### Given records
*-*-*

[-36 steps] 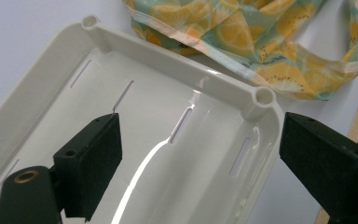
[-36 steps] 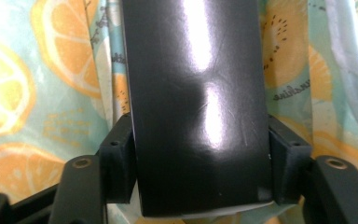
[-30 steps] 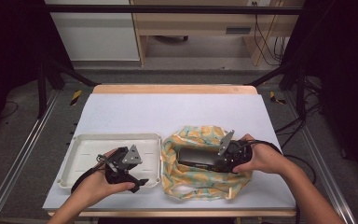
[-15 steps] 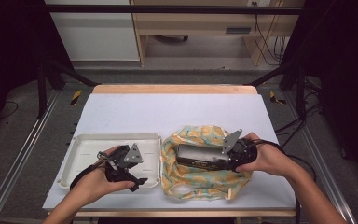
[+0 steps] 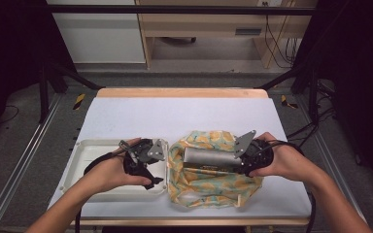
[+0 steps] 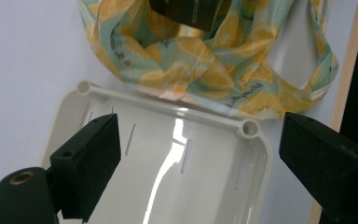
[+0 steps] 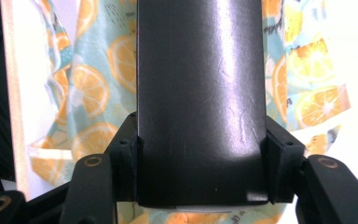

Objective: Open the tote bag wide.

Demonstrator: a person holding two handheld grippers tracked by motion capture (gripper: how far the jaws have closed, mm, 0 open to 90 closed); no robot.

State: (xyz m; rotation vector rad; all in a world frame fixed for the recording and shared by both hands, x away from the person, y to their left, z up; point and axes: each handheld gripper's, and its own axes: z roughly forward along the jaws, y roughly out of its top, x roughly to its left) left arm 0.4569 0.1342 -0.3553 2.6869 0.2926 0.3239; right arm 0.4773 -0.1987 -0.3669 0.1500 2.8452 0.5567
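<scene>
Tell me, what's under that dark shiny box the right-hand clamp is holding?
Under the dark box, clamped in the right gripper, lies a lemon-print cloth bag on the white table. The bag's inside beneath the box is hidden.

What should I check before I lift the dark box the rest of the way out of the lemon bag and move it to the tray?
1. Grip: right gripper pads press both sides of the dark box: ok.
2. Box free of the lemon-print bag: it lies across the bag's opening, fabric around it: cannot tell.
3. White tray has bare floor for the box: ok.
4. Left gripper open, holding nothing: ok.
5. Left gripper hovers over the tray, in the landing spot: not ok.
</scene>
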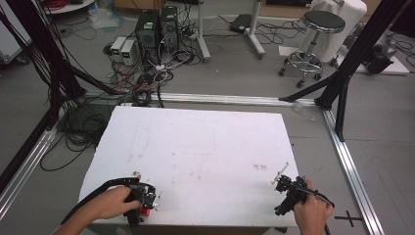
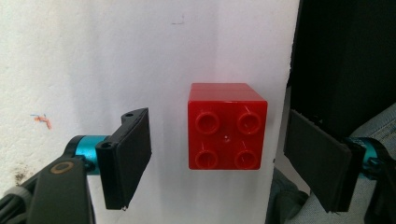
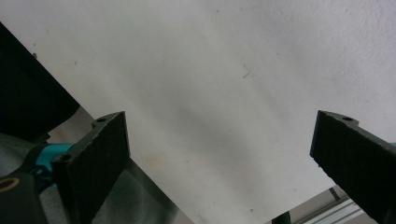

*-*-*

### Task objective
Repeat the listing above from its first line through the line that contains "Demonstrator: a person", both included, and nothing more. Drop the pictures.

### Result of this task
[-36 steps] 
[-36 steps] 
[-30 steps] 
[-15 steps] 
[+0 steps] 
[+0 steps] 
[+0 steps] 

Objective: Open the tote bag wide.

Demonstrator: a person holding two handheld grippers tracked by motion capture (gripper: how far the jaws have closed, mm, 0 open to 90 closed); no robot.

The exercise was answered completely.